Big Questions for Big Data
Assistant Professor Jure Leskovec uses information collected from sites like Twitter, Wikipedia and Facebook to tackle big questions about how society works.
For the more than two billion people who are now online, the Internet is an answer factory. The right keywords and navigation skills can unlock more data than any mind could hold.
But for Stanford Computer Science Professor Jure Leskovec, the most interesting answers are under the hood, in the data of our online habits. His research uses information collected from sites like Twitter, Wikipedia and Facebook to tackle big questions about how society works.
Leskovec is exhilarated by the possibilities hidden in the data. When he talks about his work, he speaks a mile a minute, as if he can’t describe all these possibilities fast enough. As one of the youngest members of computer science faculty, Leskovec says he feels fortunate to be at Stanford, where collaborations with Silicon Valley create what he calls a “let’s-do-something-cool-together” mentality.

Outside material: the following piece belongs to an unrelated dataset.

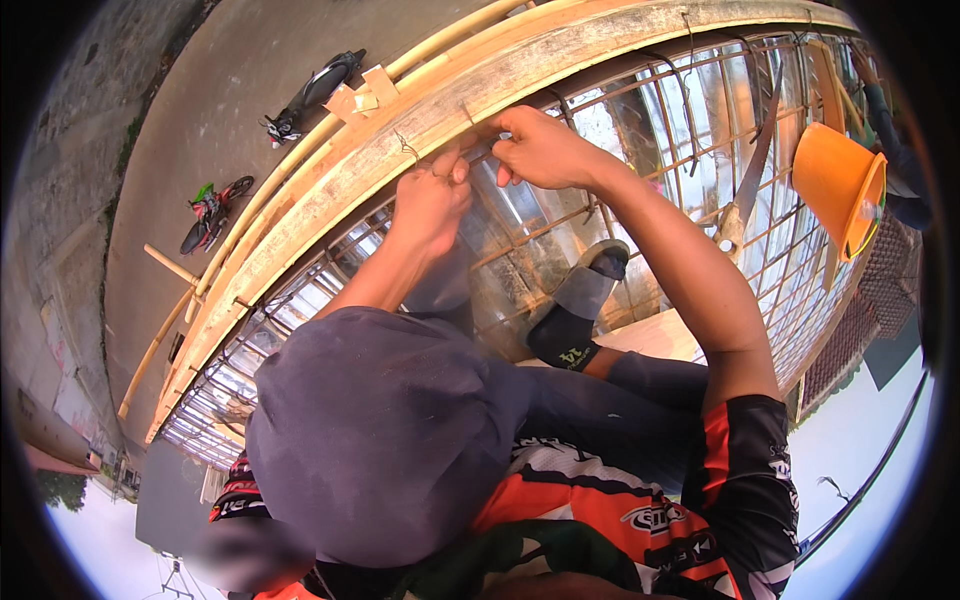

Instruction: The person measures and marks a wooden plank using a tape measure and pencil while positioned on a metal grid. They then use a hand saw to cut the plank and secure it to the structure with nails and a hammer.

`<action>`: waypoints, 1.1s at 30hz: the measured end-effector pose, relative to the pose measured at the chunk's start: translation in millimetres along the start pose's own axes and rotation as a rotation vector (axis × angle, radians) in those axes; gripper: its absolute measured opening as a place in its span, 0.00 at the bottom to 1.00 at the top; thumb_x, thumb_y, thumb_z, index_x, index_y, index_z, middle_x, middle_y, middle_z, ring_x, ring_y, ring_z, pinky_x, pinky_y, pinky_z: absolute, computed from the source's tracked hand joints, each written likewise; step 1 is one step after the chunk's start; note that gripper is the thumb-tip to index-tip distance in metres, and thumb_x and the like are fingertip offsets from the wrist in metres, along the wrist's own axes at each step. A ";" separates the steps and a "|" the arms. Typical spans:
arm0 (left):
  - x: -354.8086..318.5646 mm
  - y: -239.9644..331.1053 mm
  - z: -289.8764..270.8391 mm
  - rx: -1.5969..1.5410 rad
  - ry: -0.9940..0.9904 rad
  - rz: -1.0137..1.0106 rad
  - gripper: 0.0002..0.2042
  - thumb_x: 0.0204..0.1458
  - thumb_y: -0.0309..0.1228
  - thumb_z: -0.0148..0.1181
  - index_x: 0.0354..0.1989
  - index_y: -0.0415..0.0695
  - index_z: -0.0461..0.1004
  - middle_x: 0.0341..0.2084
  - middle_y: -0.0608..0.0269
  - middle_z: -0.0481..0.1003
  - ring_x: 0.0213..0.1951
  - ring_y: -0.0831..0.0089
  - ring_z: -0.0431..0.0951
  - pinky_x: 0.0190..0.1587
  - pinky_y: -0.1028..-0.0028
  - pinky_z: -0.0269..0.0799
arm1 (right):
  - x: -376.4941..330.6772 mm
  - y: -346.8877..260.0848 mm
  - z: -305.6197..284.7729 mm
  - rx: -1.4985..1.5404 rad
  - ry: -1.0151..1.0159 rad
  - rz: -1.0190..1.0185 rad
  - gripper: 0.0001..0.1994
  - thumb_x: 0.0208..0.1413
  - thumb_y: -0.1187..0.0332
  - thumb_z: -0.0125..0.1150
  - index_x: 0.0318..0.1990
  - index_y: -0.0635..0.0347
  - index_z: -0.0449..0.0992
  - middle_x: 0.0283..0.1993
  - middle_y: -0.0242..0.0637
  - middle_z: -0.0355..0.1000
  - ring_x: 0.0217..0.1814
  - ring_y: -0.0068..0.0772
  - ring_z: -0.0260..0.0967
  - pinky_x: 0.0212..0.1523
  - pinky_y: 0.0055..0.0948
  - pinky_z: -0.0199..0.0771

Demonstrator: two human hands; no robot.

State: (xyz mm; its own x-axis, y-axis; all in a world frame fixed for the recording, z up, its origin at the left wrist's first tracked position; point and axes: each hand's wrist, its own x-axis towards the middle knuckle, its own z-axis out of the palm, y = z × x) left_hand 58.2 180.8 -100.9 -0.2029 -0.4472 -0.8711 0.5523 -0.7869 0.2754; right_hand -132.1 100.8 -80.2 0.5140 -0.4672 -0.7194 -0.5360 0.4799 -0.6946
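My left hand (435, 198) is closed, its fingertips pinched together beside the lower edge of a long wooden beam (560, 58). Whatever is between those fingers is too small to make out. Just right of it, my right hand (545, 148) has its fingers curled in against the same beam edge, with the tips partly hidden. A thin twisted wire (405, 146) sticks up from the beam above my left hand. Below both hands runs a grid of steel reinforcing bars (535, 235) over shiny sheeting. A large dark grey cloth-covered form (370, 430) hides part of my left forearm.
A handsaw (757, 160) and an orange bucket (835, 190) are at the right, with another person's arm (878, 105) beyond. A foot in a sandal (592, 285) rests on the grid. Bamboo poles (275, 165) line the outer edge; motorbikes (325, 85) stand far below.
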 end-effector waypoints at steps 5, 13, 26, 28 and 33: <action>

In 2011, he was named one of “AI’s 10 to Watch” by Intelligent Systems magazine for his work designing computer systems that navigate the web and mine its information. This year, he was selected for an Alfred P. Sloan Foundation Fellowship, which provides a two-year research grant of $50,000 to promising early-career scientists.
Signing On to the Network
None of these possibilities could have crossed Leskovec’s mind when, as a 12-year-old in Slovenia, he saved up about $150 to buy his first computer. While still in high school, he built a text-to-speech system dubbed “best innovation for the disabled” by the government of the Republic of Slovenia.
As an undergraduate, Leskovec made connections with institutions in the United States. He spent two summers as an intern in Silicon Valley, and recalls being astounded by the abundance of technology headquarters while driving down Highway 101. For a student in Central Europe, these big-name companies had seemed mythical and out of reach, “like things from the sky,” he said.

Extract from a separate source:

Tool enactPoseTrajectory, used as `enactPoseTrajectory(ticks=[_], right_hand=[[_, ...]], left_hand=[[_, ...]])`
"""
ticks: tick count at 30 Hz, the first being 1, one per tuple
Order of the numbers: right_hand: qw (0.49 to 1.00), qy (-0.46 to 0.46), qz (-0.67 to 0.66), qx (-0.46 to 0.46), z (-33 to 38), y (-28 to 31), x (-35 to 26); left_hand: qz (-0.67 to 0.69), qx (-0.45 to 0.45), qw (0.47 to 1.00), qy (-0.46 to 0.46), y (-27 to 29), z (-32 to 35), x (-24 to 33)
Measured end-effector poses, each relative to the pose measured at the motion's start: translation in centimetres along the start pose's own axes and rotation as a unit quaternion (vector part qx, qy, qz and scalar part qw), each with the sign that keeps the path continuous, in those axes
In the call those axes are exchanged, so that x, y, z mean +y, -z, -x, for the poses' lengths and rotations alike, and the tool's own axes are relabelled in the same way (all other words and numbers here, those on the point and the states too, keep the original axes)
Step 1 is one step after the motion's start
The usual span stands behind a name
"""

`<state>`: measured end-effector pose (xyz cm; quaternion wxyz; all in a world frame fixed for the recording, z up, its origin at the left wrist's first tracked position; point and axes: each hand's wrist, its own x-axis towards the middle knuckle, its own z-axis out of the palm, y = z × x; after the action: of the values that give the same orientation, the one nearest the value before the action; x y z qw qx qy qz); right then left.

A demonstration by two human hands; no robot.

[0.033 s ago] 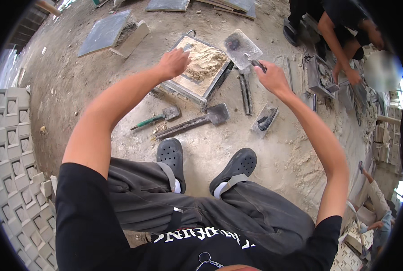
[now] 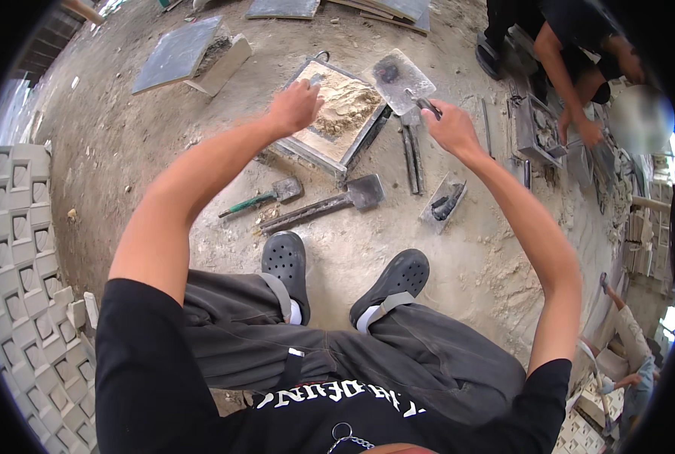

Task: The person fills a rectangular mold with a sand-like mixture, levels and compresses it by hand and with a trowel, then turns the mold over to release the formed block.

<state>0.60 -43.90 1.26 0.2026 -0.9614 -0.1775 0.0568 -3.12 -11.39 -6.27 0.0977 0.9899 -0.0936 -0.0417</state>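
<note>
My left hand [image 2: 296, 106] is closed over the left side of a square frame mould [image 2: 362, 144] filled with pale sandy powder [image 2: 345, 102]. A small greyish piece shows at its fingers, but I cannot make out what they grip. In my right hand [image 2: 454, 130] is the dark handle of a flat square trowel [image 2: 411, 85]. Its dusty metal blade, with a dark patch, is held by the mould's far right corner. Nearer my feet lie a green-handled trowel [image 2: 252, 203] and a larger long-handled trowel [image 2: 315, 212]. A rectangular float [image 2: 443, 203] rests to the right.
Grey slabs [image 2: 177, 54] lean at the far left, and flat boards [image 2: 283, 7] lie at the back. Patterned blocks [image 2: 20, 250] are stacked along the left. A co-worker's arm [image 2: 568, 76] reaches to a box mould [image 2: 538, 129] on the right. Another person [image 2: 640, 371] is at lower right.
Both hands have shifted very slightly toward each other, the trowel moving a little left with my right hand. The mould and the tools on the ground stay put.
</note>
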Motion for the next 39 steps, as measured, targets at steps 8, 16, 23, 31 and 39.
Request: enactPoseTrajectory(ticks=[8, 16, 23, 31, 39], right_hand=[[0.997, 0.069, 0.003, -0.036, -1.4, -4.4, -2.9], [0.995, 0.078, 0.052, -0.018, -1.9, -2.2, -3.4], [0.996, 0.035, 0.031, 0.071, -0.2, 0.7, 2.6], [0.977, -0.183, -0.03, 0.106, 11.9, 1.6, 17.6], [0.897, -0.432, -0.007, 0.096, 30.1, -7.6, 27.8]], left_hand=[[0.003, 0.061, 0.998, 0.003, -6.7, 5.2, 6.5], [0.016, 0.091, 0.98, 0.176, -7.5, 3.8, 6.2], [0.048, 0.12, 0.969, 0.212, -7.1, -0.6, 2.7], [0.026, 0.065, 0.997, 0.018, -6.4, -0.4, 0.2], [0.171, 0.177, 0.961, 0.127, -6.4, -2.1, 0.3]])
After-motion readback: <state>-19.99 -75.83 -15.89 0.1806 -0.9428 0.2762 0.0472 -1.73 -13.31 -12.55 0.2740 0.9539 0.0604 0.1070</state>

During his doctoral research at Carnegie Mellon University, Leskovec turned his eye toward social networks. With the rise of the Internet, he saw that computer science was not just about engineering new systems, but also about using online data to test all kinds of hypotheses.
“The Internet is really where computer science becomes a science,” he said. In Leskovec’s view, the links we click, the news we share, and the votes we cast online represent raw material waiting to be organized and explored to identify fundamental patterns of human behavior.
The scale of that raw material is mind-boggling: hundreds of millions of interconnected Facebook accounts, three billion tweets posted to Twitter in the course of month. One of Leskovec’s recent studies mines a collection of six billion news articles and blog posts collected daily for the last four years.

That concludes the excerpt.